Thursday, February 11, 2010

Derivatives On A National Scale

One of the unavoidable conclusions that we should draw from the fiscal meltdown of 2008 is that some people were making terribly unscrupulous decisions regarding the borrowing and lending of money.  I've been working on a longer post on the subject for a while, but for the moment consider the following.

One of the largest players in the credit default swap game was Goldman Sachs of New York.  They were busy telling their customers to invest in these derivatives while at the same time they were making investments....or more accurately making wagers....that those same derivative investments would fail.  When the house of cards finally fell, we had money that was leveraged as much as 15 to 1.

I read somewhere that one of the problems with the crash of 1929 and the subsequent depression was that money had been significantly leveraged.  I believe the ratio was...ummm.....15 to 1.  Erg.

With so much bad fiscal news, how can things get worse?

How about having Goldman Sachs create a credit swap for an entire country?  Greece, specifically.


Now, though, it looks like the Greek figure jugglers have been even more brazen than was previously thought. "Around 2002 in particular, various investment banks offered complex financial products with which governments could push part of their liabilities into the future," one insider recalled, adding that Mediterranean countries had snapped up such products.

Greece's debt managers agreed a huge deal with the savvy bankers of US investment bank Goldman Sachs at the start of 2002. The deal involved so-called cross-currency swaps in which government debt issued in dollars and yen was swapped for euro debt for a certain period -- to be exchanged back into the original currencies at a later date.
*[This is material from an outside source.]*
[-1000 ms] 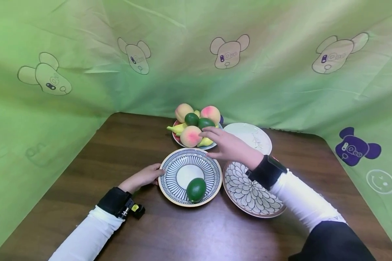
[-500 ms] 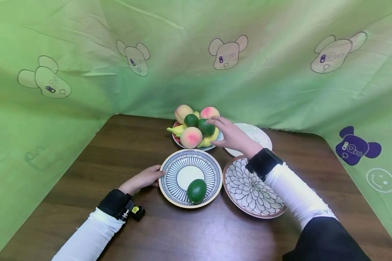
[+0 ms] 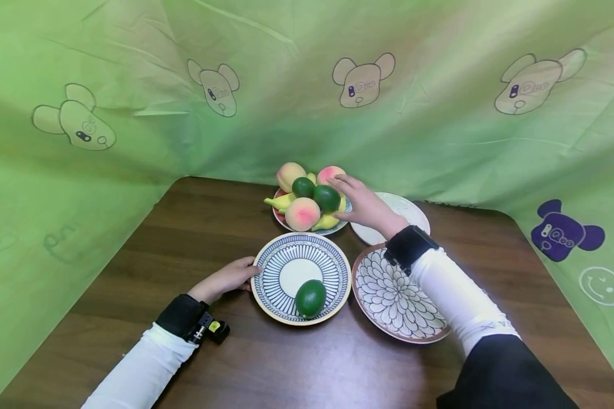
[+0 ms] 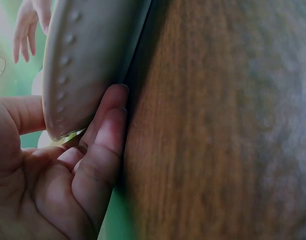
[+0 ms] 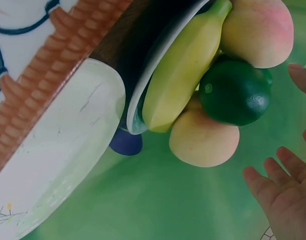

Such transactions are part of normal government refinancing. Europe's governments obtain funds from investors around the world by issuing bonds in yen, dollar or Swiss francs. But they need euros to pay their daily bills. Years later the bonds are repaid in the original foreign denominations.

But in the Greek case the US bankers devised a special kind of swap with fictional exchange rates. That enabled Greece to receive a far higher sum than the actual euro market value of 10 billion dollars or yen. In that way Goldman Sachs secretly arranged additional credit of up to $1 billion for the Greeks.

This credit disguised as a swap didn't show up in the Greek debt statistics. Eurostat's reporting rules don't comprehensively record transactions involving financial derivatives. "The Maastricht rules can be circumvented quite legally through swaps," says a German derivatives dealer.
 I am not given to reflexively calling for tar and feathers for businessmen, but in this case I may be willing to make an exception.